-- ABOUT THIS EXERCISE --
Set down all of the data exactly. Pictures stay out of the copy.

-- SUPPLIED INFORMATION --

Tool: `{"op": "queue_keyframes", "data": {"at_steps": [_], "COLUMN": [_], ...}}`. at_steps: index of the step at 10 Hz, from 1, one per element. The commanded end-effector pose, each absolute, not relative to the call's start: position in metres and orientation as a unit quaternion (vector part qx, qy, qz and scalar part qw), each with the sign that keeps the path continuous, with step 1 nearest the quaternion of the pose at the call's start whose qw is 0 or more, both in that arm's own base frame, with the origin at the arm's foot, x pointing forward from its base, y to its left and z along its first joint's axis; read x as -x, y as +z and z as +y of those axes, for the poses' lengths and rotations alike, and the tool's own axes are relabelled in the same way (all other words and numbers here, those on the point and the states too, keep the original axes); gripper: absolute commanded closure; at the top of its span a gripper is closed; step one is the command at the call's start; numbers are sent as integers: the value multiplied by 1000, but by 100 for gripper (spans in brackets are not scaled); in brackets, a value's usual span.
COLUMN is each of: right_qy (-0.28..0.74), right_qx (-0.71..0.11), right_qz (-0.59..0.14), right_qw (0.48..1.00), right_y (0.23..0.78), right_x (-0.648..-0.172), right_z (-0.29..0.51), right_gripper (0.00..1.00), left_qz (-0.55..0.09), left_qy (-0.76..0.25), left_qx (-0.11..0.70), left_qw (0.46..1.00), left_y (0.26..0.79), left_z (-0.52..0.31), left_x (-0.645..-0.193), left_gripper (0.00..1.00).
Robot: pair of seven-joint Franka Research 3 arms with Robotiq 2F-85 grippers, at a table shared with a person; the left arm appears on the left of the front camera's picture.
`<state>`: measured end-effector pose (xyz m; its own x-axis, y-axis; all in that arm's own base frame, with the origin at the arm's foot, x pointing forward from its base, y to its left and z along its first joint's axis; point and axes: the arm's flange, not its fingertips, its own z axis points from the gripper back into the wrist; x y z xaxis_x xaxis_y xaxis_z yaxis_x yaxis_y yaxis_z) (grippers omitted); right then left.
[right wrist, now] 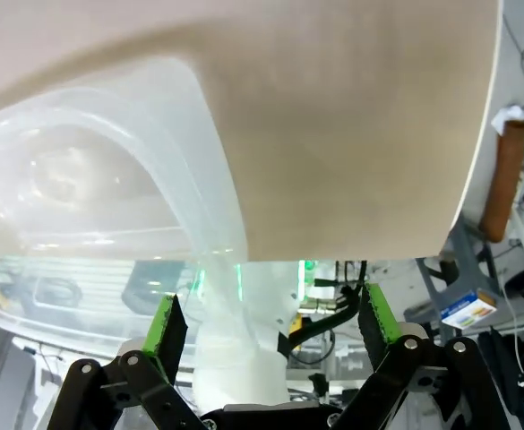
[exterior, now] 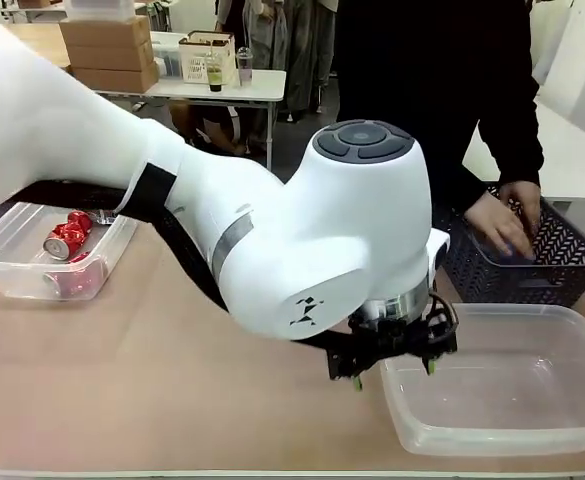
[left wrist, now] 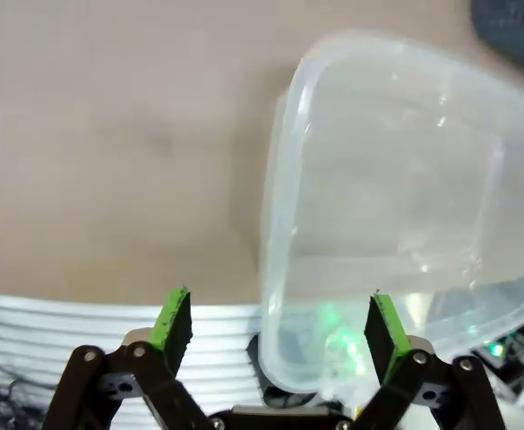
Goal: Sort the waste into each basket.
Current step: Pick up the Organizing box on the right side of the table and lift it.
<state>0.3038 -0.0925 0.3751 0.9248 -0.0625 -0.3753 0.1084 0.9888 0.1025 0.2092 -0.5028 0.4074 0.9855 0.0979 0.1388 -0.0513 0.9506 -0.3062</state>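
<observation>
Left hand (exterior: 393,374) spread wide over clear basket (exterior: 492,440) corner, arm (exterior: 302,250) hiding mid table (exterior: 122,380)

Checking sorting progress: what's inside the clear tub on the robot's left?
Red cans lie inside the tub; the left arm covers its far right corner, so anything there is hidden.

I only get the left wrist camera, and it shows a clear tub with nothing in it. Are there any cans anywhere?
Observer: Yes. Red cans lie in another tub at the left end of the table.
Operator: Is anybody there?
Observer: A person's hands are in a dark basket behind your tub.
Operator: What about the other arm?
Observer: The right fingers are open and hold nothing.
</observation>
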Motion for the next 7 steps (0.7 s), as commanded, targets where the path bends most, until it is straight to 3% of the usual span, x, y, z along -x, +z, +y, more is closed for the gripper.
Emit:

-- YOUR SOLUTION --
Tool: `{"op": "queue_keyframes", "data": {"at_steps": [_], "COLUMN": [_], ...}}`. at_steps: index of the step at 10 Hz, from 1, one per element. The commanded end-effector pose, each absolute, not relative to the call's start: position in metres and orientation as a unit quaternion (vector part qx, qy, qz and scalar part qw), each with the sign that keeps the path continuous, with step 1 nearest the quaternion of the pose at the call's start whose qw is 0 or more, both in that arm's own base frame, with the origin at the arm's foot, x pointing forward from its base, y to its left and z along its first joint's axis; read x as -x, y as +z and z as +y of those axes, for the poses' lengths and rotations alike, and the tool's own axes are relabelled in the same way (all other words and numbers here, those on the point and the states too, keep the original axes); gripper: absolute commanded closure; at the top of its span a gripper is closed; step one is the command at the call's start; numbers are sent as integers: the value multiplied by 1000, but by 100 for gripper (spans in brackets are not scaled); in brackets, a value's usual span.
COLUMN is each of: right_qy (-0.28..0.74), right_qx (-0.71..0.11), right_qz (-0.59..0.14), right_qw (0.48..1.00), right_y (0.23..0.78), right_x (-0.648..-0.172), right_z (-0.29..0.51), right_gripper (0.00..1.00), left_qz (-0.55..0.09), left_qy (-0.76..0.25), left_qx (-0.11..0.70), left_qw (0.46..1.00), left_y (0.26..0.79), left_z (-0.52..0.31), left_x (-0.645..-0.193), left_gripper (0.00..1.00).
Robot: pair of seven-joint Franka Research 3 arms with Robotiq 2F-85 grippers, at a table shared with a person; the left arm appears on the left of the front camera's picture.
`<state>`: measured end-effector pose (xyz m; its own x-axis, y-axis; all in that arm's own base frame, with the origin at the arm's foot, x pointing forward from its base, y to its left and z along its first joint's axis; point and axes: the arm's flange, not its fingertips, its own z axis points from the gripper back into the wrist; x y z xaxis_x xaxis_y xaxis_z yaxis_x yaxis_y yaxis_z) (grippers omitted); right then left.
[right wrist, now] 
[exterior, now] 
[left wrist, now] 
Goal: Sort the waste into each basket.
Current step: Pick up the Organizing box on the right side of the table and lift it.
<state>0.3038 -0.0925 0.3751 0.9248 -0.0625 -0.3753 0.1084 0.9888 0.1025 0.2092 -0.5028 0.4074 0.9855 0.0979 0.1388 -0.0513 0.9506 -0.3062</state>
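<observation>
Left hand (exterior: 393,374) spread wide over clear basket (exterior: 492,440) corner, arm (exterior: 302,250) hiding mid table (exterior: 122,380)

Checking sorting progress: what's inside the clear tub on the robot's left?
Red cans lie inside the tub; the left arm covers its far right corner, so anything there is hidden.

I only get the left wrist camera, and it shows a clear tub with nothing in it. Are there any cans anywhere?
Observer: Yes. Red cans lie in another tub at the left end of the table.
Operator: Is anybody there?
Observer: A person's hands are in a dark basket behind your tub.
Operator: What about the other arm?
Observer: The right fingers are open and hold nothing.
</observation>
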Motion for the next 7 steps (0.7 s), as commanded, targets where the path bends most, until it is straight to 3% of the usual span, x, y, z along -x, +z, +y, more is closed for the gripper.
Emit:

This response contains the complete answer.